• _Exercise inputs_:
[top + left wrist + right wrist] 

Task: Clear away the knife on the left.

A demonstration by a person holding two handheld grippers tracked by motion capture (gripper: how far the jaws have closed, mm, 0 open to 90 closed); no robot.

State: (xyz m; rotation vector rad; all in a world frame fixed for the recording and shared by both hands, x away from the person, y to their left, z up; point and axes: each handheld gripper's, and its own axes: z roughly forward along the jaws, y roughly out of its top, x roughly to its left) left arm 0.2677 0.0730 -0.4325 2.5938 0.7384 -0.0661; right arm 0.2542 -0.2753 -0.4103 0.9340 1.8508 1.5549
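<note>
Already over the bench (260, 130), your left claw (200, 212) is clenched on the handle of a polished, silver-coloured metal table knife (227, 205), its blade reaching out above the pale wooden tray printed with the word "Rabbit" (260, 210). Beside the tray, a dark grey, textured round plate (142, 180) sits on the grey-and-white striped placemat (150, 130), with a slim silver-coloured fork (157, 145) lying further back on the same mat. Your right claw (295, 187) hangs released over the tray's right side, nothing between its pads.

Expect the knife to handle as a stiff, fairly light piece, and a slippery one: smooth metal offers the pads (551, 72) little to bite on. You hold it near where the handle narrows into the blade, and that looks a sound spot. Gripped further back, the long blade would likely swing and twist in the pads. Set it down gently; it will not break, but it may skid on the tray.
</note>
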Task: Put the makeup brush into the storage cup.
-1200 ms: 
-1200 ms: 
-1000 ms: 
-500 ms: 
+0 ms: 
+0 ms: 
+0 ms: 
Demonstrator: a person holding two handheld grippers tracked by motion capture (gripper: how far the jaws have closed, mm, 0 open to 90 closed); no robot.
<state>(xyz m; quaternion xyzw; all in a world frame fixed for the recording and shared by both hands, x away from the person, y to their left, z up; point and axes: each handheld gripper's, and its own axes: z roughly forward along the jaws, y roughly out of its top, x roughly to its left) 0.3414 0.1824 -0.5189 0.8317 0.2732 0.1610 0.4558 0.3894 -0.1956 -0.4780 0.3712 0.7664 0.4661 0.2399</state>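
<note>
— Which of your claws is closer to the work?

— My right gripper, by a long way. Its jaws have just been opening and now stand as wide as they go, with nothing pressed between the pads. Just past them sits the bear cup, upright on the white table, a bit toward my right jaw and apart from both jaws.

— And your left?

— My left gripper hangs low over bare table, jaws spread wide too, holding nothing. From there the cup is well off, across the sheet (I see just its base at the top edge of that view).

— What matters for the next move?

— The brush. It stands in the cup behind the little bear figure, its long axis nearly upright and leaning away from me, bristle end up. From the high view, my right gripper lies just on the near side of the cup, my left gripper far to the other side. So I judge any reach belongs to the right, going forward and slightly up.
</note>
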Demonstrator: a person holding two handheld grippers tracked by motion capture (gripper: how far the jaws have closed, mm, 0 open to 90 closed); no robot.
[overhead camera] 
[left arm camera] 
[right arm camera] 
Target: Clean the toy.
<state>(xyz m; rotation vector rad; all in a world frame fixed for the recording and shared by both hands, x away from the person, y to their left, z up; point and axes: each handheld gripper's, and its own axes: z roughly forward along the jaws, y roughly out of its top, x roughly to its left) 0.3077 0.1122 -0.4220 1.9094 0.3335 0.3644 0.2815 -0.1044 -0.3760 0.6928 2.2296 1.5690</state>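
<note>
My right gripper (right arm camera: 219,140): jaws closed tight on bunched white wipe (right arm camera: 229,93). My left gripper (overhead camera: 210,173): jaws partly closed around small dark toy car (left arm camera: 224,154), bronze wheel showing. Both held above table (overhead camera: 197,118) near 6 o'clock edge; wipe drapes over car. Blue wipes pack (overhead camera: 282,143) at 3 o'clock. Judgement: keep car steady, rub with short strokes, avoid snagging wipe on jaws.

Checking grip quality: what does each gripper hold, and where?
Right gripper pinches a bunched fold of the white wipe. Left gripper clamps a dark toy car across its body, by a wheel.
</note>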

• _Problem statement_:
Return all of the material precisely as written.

• _Answer for the task_:
[top + left wrist + right wrist] 

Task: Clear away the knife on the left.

A demonstration by a person holding two handheld grippers tracked by motion capture (gripper: how far the jaws have closed, mm, 0 open to 90 closed); no robot.

State: (xyz m; rotation vector rad; all in a world frame fixed for the recording and shared by both hands, x away from the person, y to their left, z up; point and axes: each handheld gripper's, and its own axes: z roughly forward along the jaws, y roughly out of its top, x roughly to its left) left arm 0.2677 0.0730 -0.4325 2.5938 0.7384 -0.0661; right arm 0.2542 -0.2753 -0.4103 0.9340 1.8508 1.5549
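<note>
Already over the bench (260, 130), your left claw (200, 212) is clenched on the handle of a polished, silver-coloured metal table knife (227, 205), its blade reaching out above the pale wooden tray printed with the word "Rabbit" (260, 210). Beside the tray, a dark grey, textured round plate (142, 180) sits on the grey-and-white striped placemat (150, 130), with a slim silver-coloured fork (157, 145) lying further back on the same mat. Your right claw (295, 187) hangs released over the tray's right side, nothing between its pads.

Expect the knife to handle as a stiff, fairly light piece, and a slippery one: smooth metal offers the pads (551, 72) little to bite on. You hold it near where the handle narrows into the blade, and that looks a sound spot. Gripped further back, the long blade would likely swing and twist in the pads. Set it down gently; it will not break, but it may skid on the tray.
</note>
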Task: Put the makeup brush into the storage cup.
-1200 ms: 
-1200 ms: 
-1000 ms: 
-500 ms: 
+0 ms: 
+0 ms: 
+0 ms: 
Demonstrator: a person holding two handheld grippers tracked by motion capture (gripper: how far the jaws have closed, mm, 0 open to 90 closed); no robot.
<state>(xyz m; quaternion xyzw; all in a world frame fixed for the recording and shared by both hands, x away from the person, y to their left, z up; point and axes: each handheld gripper's, and its own axes: z roughly forward along the jaws, y roughly out of its top, x roughly to its left) 0.3414 0.1824 -0.5189 0.8317 0.2732 0.1610 0.4558 0.3894 -0.1956 -0.4780 0.3712 0.7664 0.4661 0.2399</state>
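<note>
— Which of your claws is closer to the work?

— My right gripper, by a long way. Its jaws have just been opening and now stand as wide as they go, with nothing pressed between the pads. Just past them sits the bear cup, upright on the white table, a bit toward my right jaw and apart from both jaws.

— And your left?

— My left gripper hangs low over bare table, jaws spread wide too, holding nothing. From there the cup is well off, across the sheet (I see just its base at the top edge of that view).

— What matters for the next move?

— The brush. It stands in the cup behind the little bear figure, its long axis nearly upright and leaning away from me, bristle end up. From the high view, my right gripper lies just on the near side of the cup, my left gripper far to the other side. So I judge any reach belongs to the right, going forward and slightly up.
</note>
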Demonstrator: a person holding two handheld grippers tracked by motion capture (gripper: how far the jaws have closed, mm, 0 open to 90 closed); no robot.
[overhead camera] 
[left arm camera] 
[right arm camera] 
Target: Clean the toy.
<state>(xyz m; rotation vector rad; all in a world frame fixed for the recording and shared by both hands, x away from the person, y to their left, z up; point and axes: each handheld gripper's, and its own axes: z roughly forward along the jaws, y roughly out of its top, x roughly to its left) 0.3077 0.1122 -0.4220 1.9094 0.3335 0.3644 0.2815 -0.1044 -0.3760 0.6928 2.2296 1.5690</state>
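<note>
My right gripper (right arm camera: 219,140): jaws closed tight on bunched white wipe (right arm camera: 229,93). My left gripper (overhead camera: 210,173): jaws partly closed around small dark toy car (left arm camera: 224,154), bronze wheel showing. Both held above table (overhead camera: 197,118) near 6 o'clock edge; wipe drapes over car. Blue wipes pack (overhead camera: 282,143) at 3 o'clock. Judgement: keep car steady, rub with short strokes, avoid snagging wipe on jaws.

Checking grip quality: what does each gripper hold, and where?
Right gripper pinches a bunched fold of the white wipe. Left gripper clamps a dark toy car across its body, by a wheel.
</note>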

The output as shown is complete.